__Exercise details__:
Make an exact copy of the listing below.

__Supplied data__:
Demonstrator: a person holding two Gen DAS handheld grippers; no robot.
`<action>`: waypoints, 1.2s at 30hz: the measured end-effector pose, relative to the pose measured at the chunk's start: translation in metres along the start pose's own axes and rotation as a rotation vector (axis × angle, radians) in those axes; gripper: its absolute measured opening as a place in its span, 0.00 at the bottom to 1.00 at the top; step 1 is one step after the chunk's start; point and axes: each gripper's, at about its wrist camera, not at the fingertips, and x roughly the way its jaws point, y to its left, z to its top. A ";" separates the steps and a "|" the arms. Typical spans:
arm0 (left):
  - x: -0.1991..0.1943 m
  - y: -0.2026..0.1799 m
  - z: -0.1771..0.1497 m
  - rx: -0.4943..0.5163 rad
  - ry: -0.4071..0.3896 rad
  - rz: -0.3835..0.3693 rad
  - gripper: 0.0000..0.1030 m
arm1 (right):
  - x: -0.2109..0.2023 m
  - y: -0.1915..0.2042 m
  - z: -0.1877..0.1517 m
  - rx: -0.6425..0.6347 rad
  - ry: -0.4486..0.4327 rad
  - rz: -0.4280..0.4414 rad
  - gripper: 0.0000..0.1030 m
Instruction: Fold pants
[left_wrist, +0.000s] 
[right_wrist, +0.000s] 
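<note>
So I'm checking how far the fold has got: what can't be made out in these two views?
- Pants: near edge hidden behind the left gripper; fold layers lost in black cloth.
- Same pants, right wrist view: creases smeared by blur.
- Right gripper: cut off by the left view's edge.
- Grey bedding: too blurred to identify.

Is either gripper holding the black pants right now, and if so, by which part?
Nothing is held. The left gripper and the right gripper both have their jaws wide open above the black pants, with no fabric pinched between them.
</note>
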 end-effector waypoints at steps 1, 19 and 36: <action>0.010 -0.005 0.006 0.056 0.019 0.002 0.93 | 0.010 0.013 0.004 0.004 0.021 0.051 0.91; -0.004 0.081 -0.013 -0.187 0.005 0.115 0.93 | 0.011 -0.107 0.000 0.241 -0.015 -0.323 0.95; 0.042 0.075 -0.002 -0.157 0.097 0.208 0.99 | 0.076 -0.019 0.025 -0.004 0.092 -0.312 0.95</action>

__Result__:
Demonstrator: a person holding two Gen DAS handheld grippers; no robot.
`<action>`: waypoints, 1.2s at 30hz: the measured end-effector pose, relative to the pose measured at the chunk's start: translation in metres along the start pose's own axes and rotation as a rotation vector (axis × angle, radians) in those axes; gripper: its absolute measured opening as a place in its span, 0.00 at the bottom to 1.00 at the top; step 1 is one step after the chunk's start; point and axes: each gripper's, at about its wrist camera, not at the fingertips, and x roughly the way its jaws point, y to its left, z to its top. A ";" separates the steps and a "|" the arms. Typical spans:
arm0 (left):
  - x: -0.1991..0.1943 m
  - y: -0.2026..0.1799 m
  - z: -0.1771..0.1497 m
  - rx: -0.4943..0.5163 rad
  - ry: -0.4071..0.3896 rad
  - rz: -0.3835..0.3693 rad
  - gripper: 0.0000..0.1030 m
arm1 (right):
  - x: -0.2109..0.2023 m
  - y: -0.1915..0.2042 m
  - z: -0.1877..0.1517 m
  - rx: -0.6425..0.6347 rad
  - ry: -0.4486..0.4327 rad
  - rz: -0.4280..0.4414 rad
  - gripper: 0.0000..0.1030 m
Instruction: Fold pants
[left_wrist, +0.000s] 
[right_wrist, +0.000s] 
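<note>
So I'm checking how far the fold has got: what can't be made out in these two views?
- Pants: near edge hidden behind the left gripper; fold layers lost in black cloth.
- Same pants, right wrist view: creases smeared by blur.
- Right gripper: cut off by the left view's edge.
- Grey bedding: too blurred to identify.

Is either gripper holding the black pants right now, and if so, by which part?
Nothing is held. The left gripper and the right gripper both have their jaws wide open above the black pants, with no fabric pinched between them.
</note>
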 end-effector waypoints at steps 1, 19 and 36: <action>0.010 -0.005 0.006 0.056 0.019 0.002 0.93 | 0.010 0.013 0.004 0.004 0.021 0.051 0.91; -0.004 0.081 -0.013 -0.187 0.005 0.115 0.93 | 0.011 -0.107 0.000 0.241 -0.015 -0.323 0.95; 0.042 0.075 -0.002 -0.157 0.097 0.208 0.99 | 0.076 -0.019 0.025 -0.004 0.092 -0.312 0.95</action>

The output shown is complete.